1. In this synthetic control analysis, changes in medical cannabis laws were not found to have made a significant difference in the proportion of patients receiving prescriptions for opioids for noncancerous pain.
2. Medical cannabis laws were also not found to impact the proportion of patients receiving procedures to address their chronic pain.
Evidence Rating Level: 1 (Excellent)
Study Rundown: Despite changes to medical laws that permit the use of cannabis for treating chronic noncancerous pain, evidence for its effectiveness in the literature is mixed. To date, this is the first study that aims to understand the effect of these medical cannabis laws on the prescribed treatment patterns for chronic noncancerous pain. Using a nonexperimental augmented synthetic control study, this study compared 12 states in the United States with implemented medical cannabis laws, against 17 comparator states to evaluate this question amongst commercially insured adults with known diagnoses relating to chronic pain (such as arthritis, fibromyalgia, chronic low back pain, etc.). The results of the study found that there was no significant association between medical cannabis laws and treatment metrics of chronic noncancer pain. Although this study is limited by key assumptions within its design as well as generalizability to populations who are not commercially insured, it added to the body of literature towards understanding the possible associations between medical cannabis laws and patterns of practice. Future studies evaluating the possible associations between medical cannabis laws and other metrics of health outcomes may further shed light on its potential impacts.

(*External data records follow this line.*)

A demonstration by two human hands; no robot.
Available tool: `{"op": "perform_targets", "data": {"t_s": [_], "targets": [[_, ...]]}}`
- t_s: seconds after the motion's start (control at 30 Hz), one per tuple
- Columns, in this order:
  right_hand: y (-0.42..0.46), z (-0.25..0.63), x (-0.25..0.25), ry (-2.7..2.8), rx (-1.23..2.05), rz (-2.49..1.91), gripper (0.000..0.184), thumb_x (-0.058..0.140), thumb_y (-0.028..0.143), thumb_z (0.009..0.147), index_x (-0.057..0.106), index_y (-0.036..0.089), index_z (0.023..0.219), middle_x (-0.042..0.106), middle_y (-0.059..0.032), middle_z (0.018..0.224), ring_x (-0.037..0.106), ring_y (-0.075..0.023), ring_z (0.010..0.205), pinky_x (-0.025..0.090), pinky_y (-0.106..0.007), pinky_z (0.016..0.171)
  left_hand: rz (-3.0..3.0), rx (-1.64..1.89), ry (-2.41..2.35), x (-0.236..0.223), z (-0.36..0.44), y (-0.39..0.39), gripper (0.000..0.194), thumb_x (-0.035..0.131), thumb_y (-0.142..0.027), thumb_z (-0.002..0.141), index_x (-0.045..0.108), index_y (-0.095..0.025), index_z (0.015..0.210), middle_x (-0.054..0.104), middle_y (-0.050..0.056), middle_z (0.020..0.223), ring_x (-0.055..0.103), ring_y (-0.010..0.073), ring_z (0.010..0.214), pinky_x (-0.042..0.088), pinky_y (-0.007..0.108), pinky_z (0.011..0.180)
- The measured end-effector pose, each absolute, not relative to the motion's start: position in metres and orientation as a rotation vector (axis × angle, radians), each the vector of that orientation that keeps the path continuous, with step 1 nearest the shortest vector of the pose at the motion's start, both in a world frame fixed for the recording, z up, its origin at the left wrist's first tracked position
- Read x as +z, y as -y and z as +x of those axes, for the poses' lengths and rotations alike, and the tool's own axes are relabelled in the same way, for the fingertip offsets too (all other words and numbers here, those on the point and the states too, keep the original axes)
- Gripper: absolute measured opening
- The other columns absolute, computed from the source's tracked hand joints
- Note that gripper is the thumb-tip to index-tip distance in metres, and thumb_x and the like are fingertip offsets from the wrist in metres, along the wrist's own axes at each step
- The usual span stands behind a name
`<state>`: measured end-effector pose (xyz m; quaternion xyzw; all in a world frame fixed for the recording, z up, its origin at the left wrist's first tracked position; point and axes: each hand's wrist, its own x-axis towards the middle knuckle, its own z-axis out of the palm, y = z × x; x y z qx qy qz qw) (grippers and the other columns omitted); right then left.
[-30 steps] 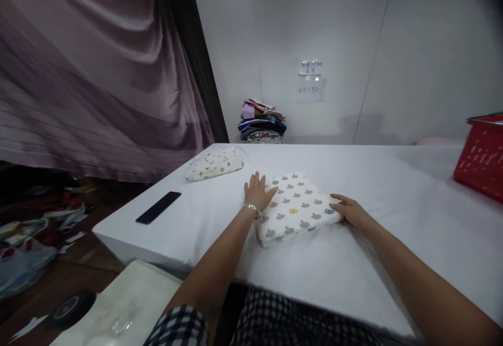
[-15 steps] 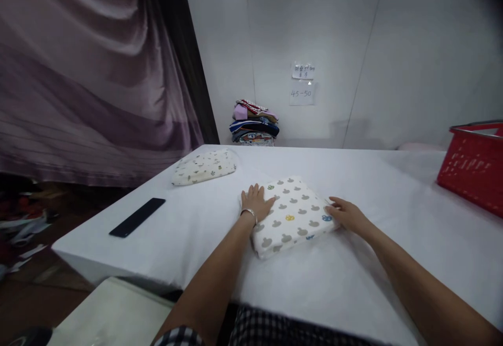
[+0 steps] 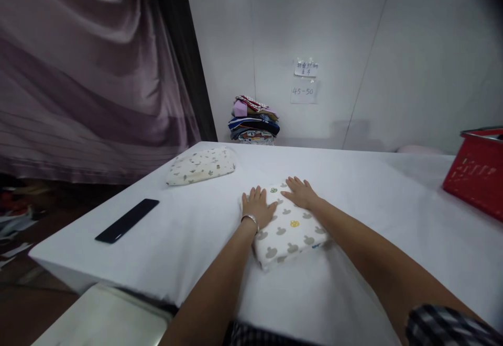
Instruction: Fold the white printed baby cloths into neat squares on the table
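A folded white cloth [image 3: 291, 233] printed with grey mushroom-like shapes and a few coloured motifs lies on the white-covered table [image 3: 188, 225] in front of me. Flat on its left part rests my left hand [image 3: 259, 208], fingers spread, with a bracelet at the wrist. My right hand [image 3: 302, 193] lies open across its far right part, fingers pointing up and left. Neither hand grips the cloth; both press on its top. Part of the print is hidden under my hands and right forearm.
Another folded patterned cloth [image 3: 202, 166] lies at the table's far left. Nearer is a black flat strip [image 3: 128, 220]. A red basket [image 3: 477, 173] stands at the right. Stacked fabrics [image 3: 254, 121] sit behind the table, by wall notes [image 3: 304, 90]. A pale surface [image 3: 106, 320] is at lower left.
My right hand has moved from the cloth's right edge up and left onto its top, and its fingers now lie flat. The left hand stays on the cloth. The view has shifted slightly.
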<state>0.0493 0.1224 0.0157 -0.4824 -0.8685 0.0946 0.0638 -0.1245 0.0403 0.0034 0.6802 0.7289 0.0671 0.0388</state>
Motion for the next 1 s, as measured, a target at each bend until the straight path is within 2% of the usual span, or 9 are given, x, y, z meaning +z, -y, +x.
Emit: {"op": "perform_targets", "data": {"t_s": [0.17,0.27,0.37,0.47,0.53,0.63,0.73,0.8,1.0], "targets": [[-0.131,0.052,0.002,2.627,0.315,-1.491,0.071,0.026,0.06,0.088,0.024,0.016,0.144,0.015,-0.0071,0.151,0.007,-0.0245,0.139,0.005,-0.048,0.11,2.079,0.229,-2.215,0.006,-0.123,-0.039,0.072,0.022,-0.058,0.084,0.027,-0.015,0.142,0.015,0.009,0.151,0.008,0.0271,0.139,0.004,0.053,0.11],[-0.134,0.052,0.009,2.556,0.462,-1.482,0.067,0.033,0.057,0.087,0.03,0.019,0.142,0.019,-0.0071,0.15,0.009,-0.0251,0.139,0.005,-0.047,0.11,2.075,0.256,-2.203,0.006,-0.123,-0.038,0.072,0.024,-0.057,0.084,0.027,-0.015,0.142,0.016,0.009,0.151,0.008,0.0274,0.139,0.005,0.053,0.11],[-0.139,0.063,0.018,2.309,0.617,-1.57,0.059,0.035,0.051,0.089,0.036,0.02,0.139,0.024,-0.0062,0.149,0.018,-0.0234,0.137,0.014,-0.038,0.111,2.074,0.274,-2.197,0.006,-0.124,-0.039,0.071,0.024,-0.057,0.084,0.027,-0.016,0.142,0.015,0.008,0.151,0.008,0.0271,0.139,0.004,0.053,0.11],[-0.142,0.088,0.024,2.024,0.688,-1.743,0.055,0.04,0.045,0.089,0.04,0.015,0.136,0.036,-0.0114,0.143,0.034,-0.0242,0.13,0.027,-0.035,0.105,2.077,0.286,-2.194,0.005,-0.125,-0.039,0.071,0.025,-0.057,0.084,0.027,-0.016,0.141,0.016,0.008,0.151,0.008,0.0274,0.139,0.005,0.053,0.11],[-0.139,0.105,0.027,1.956,0.742,-1.852,0.054,0.047,0.044,0.086,0.048,0.011,0.129,0.048,-0.0166,0.132,0.045,-0.0276,0.121,0.036,-0.037,0.098,2.08,0.295,-2.193,0.005,-0.126,-0.039,0.07,0.026,-0.057,0.084,0.028,-0.016,0.141,0.017,0.008,0.151,0.008,0.0279,0.139,0.005,0.053,0.11],[-0.132,0.122,0.03,1.921,0.884,-1.969,0.046,0.059,0.047,0.077,0.064,0.011,0.106,0.063,-0.0168,0.111,0.058,-0.0294,0.102,0.047,-0.035,0.08,2.08,0.298,-2.189,0.004,-0.126,-0.04,0.07,0.025,-0.057,0.084,0.028,-0.017,0.141,0.016,0.008,0.151,0.009,0.028,0.139,0.005,0.053,0.11],[-0.126,0.127,0.033,1.899,0.997,-2.048,0.046,0.064,0.053,0.07,0.067,0.011,0.089,0.067,-0.0166,0.096,0.062,-0.0291,0.088,0.049,-0.034,0.067,2.08,0.315,-2.195,0.002,-0.127,-0.04,0.069,0.025,-0.057,0.084,0.029,-0.018,0.141,0.017,0.007,0.151,0.009,0.0277,0.139,0.005,0.053,0.11],[-0.124,0.128,0.034,1.876,1.037,-2.081,0.05,0.066,0.056,0.067,0.066,0.011,0.09,0.066,-0.0171,0.097,0.062,-0.0284,0.084,0.049,-0.034,0.063,2.084,0.339,-2.201,0.001,-0.127,-0.04,0.069,0.025,-0.058,0.084,0.03,-0.018,0.14,0.018,0.007,0.151,0.009,0.0272,0.139,0.005,0.053,0.111],[-0.12,0.127,0.036,1.674,1.388,-1.995,0.047,0.07,0.053,0.066,0.064,0.013,0.09,0.066,-0.0137,0.102,0.063,-0.0239,0.088,0.052,-0.029,0.067,2.075,0.383,-2.195,0.0,-0.13,-0.038,0.067,0.027,-0.057,0.083,0.033,-0.02,0.139,0.02,0.005,0.15,0.011,0.025,0.139,0.006,0.052,0.111]]}}
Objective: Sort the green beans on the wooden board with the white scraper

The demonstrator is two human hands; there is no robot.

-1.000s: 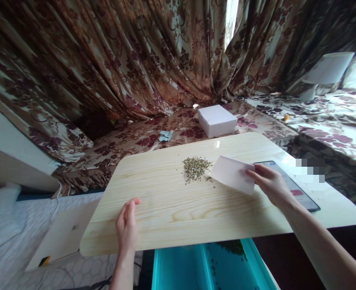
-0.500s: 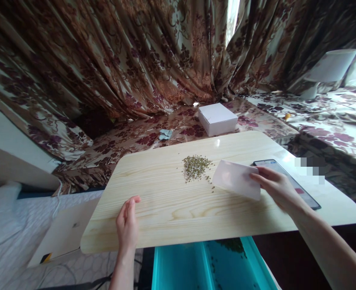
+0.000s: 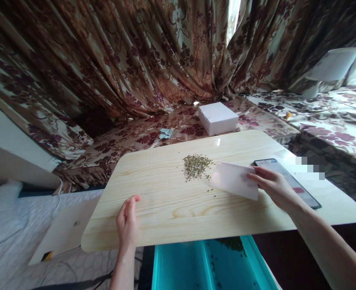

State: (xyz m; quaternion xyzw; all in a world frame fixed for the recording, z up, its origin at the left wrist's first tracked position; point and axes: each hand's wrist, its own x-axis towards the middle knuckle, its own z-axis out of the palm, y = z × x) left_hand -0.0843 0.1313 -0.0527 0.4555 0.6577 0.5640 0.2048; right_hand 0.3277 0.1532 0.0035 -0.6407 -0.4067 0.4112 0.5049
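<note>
My right hand (image 3: 273, 186) pinches a thin white card (image 3: 234, 181) between thumb and fingers at its right end. The card is tilted low over the tabletop, its left edge just beside a loose pile of small greenish-brown grains (image 3: 196, 167). A few stray grains lie below the pile, close to the card. My left hand (image 3: 127, 219) rests on its side at the near left part of the wooden table (image 3: 160, 217). Its fingers are loosely curved and hold nothing; some are hidden behind the thumb side.
A phone-like tablet (image 3: 289, 183) lies beneath and beyond my right wrist. Under the table's front edge stands a turquoise two-part bin (image 3: 178, 266), with green bits in its right compartment. Behind the table are a white box (image 3: 218, 119) and a grey-blue cloth (image 3: 165, 133).
The card has dipped toward me, then shifted slightly back left. A few grains near its left edge now lie nearer to me. My left hand stays put.
</note>
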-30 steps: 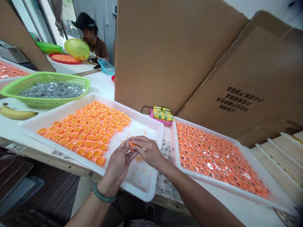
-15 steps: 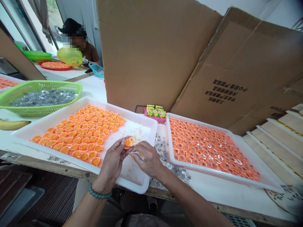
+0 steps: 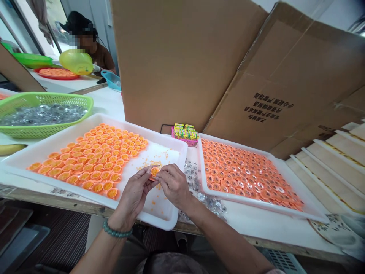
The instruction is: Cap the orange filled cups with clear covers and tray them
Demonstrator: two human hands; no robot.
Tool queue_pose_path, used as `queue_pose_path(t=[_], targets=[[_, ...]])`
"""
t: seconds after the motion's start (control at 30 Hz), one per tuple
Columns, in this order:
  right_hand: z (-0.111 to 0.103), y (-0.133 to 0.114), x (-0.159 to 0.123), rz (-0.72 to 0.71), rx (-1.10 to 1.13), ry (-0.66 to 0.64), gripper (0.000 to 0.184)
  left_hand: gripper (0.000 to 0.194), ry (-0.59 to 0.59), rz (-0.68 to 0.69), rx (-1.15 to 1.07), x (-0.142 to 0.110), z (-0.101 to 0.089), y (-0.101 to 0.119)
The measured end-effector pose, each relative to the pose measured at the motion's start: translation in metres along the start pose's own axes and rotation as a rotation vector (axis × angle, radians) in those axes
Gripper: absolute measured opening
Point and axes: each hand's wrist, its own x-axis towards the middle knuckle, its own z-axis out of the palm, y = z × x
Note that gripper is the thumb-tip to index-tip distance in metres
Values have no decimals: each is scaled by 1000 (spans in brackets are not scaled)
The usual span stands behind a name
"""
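My left hand (image 3: 136, 189) grips a small round orange plastic cup (image 3: 154, 172) filled with yellow-orange bits, its open face turned up toward me. The closed fingers of my right hand (image 3: 174, 186) pinch at the cup's right rim; whether a tiny part is also between them is hidden. Both hands are over the right part of a white tray (image 3: 168, 219). Many similar orange cups (image 3: 97, 167) stand in rows in the tray's left part. Loose orange bits (image 3: 155, 156) lie scattered on the tray floor behind my hands.
A second white tray (image 3: 313, 215) holds orange cups with clear covers. Small clear pieces (image 3: 212, 205) lie between the trays. At left are a green basket (image 3: 37, 132) of clear parts and a banana (image 3: 11, 149). A cardboard sheet (image 3: 182, 64) rises behind. Across the table sits another person (image 3: 104, 57).
My right fingers have moved up from below the orange cup to its right rim. The left hand still holds the cup. The view has shifted slightly.
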Motion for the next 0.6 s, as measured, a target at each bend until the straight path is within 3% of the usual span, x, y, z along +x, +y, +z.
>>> queue_pose_path(t=[0.17, 0.27, 0.33, 0.47, 0.53, 0.6], targets=[[-20, 1, -3, 38, 69, 5, 16, 12, 8, -26, 32, 0, 2, 2], [-46, 9, -22, 184, 25, 3, 20, 12, 50, -13, 54, 0, 3, 2], [-61, 15, -42, 323, -100, -129, 20, 16, 50, -1, 90, 0, 4, 0], [-66, 23, -81, 458, -329, -589, 17, 19, 19, -10, 191, -2, 5, -2], [-58, 25, -92, 440, -370, -689, 15, 20, 29, -1, 210, -2, 5, -3], [-50, 26, -96, 402, -407, -712, 12, 20, 46, 4, 218, -2, 5, -3]])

Click to read the study in AIM
In-Depth [synthetic control analysis]: This study utilized an augmented synthetic control analysis of 29 American states to evaluate the impact of medical cannabis laws on treatment outcomes of chronic noncancer pain. The primary outcomes were derived using aggregate state data and included summary prescription measures of both opioid and non-opioid pain medications and treatments related to addressing noncancer pain such as procedures. Adult participants over 18 years old enrolled in commercial Medicare insurance between 2010 to 2022 with known diagnoses of chronic noncancer pain four years prior to the implementation of a medical cannabis law were included. Overall, 583,820 participants from 12 states with medical cannabis laws, and 17 comparison states, were included in the study. The primary results of the analysis found that implementation of medical cannabis laws had no significant associations with treatment patterns of chronic noncancerous pain, such as the proportion of patients receiving opioid or nonopioid pain medication, or pain procedures within the first three years of law implementation. A key limitation of the study is its dependence on the assumption of parallel counterfactual trends. Further, it cannot be generalized to populations beyond the scope of its inclusion criteria. It was also not possible to capture patient-level substitutions of pain prescription medications for cannabis, nor pain medications that either do not require or are not warranted by insurance. Despite these limitations, this nonexperimental study design added to the body of evidence for understanding the possible associations of medical cannabis laws on treatment patterns of chronic noncancer pain. In summary, the results of this study suggest that cannabis laws do not impact the treatment of noncancerous pain in the United States.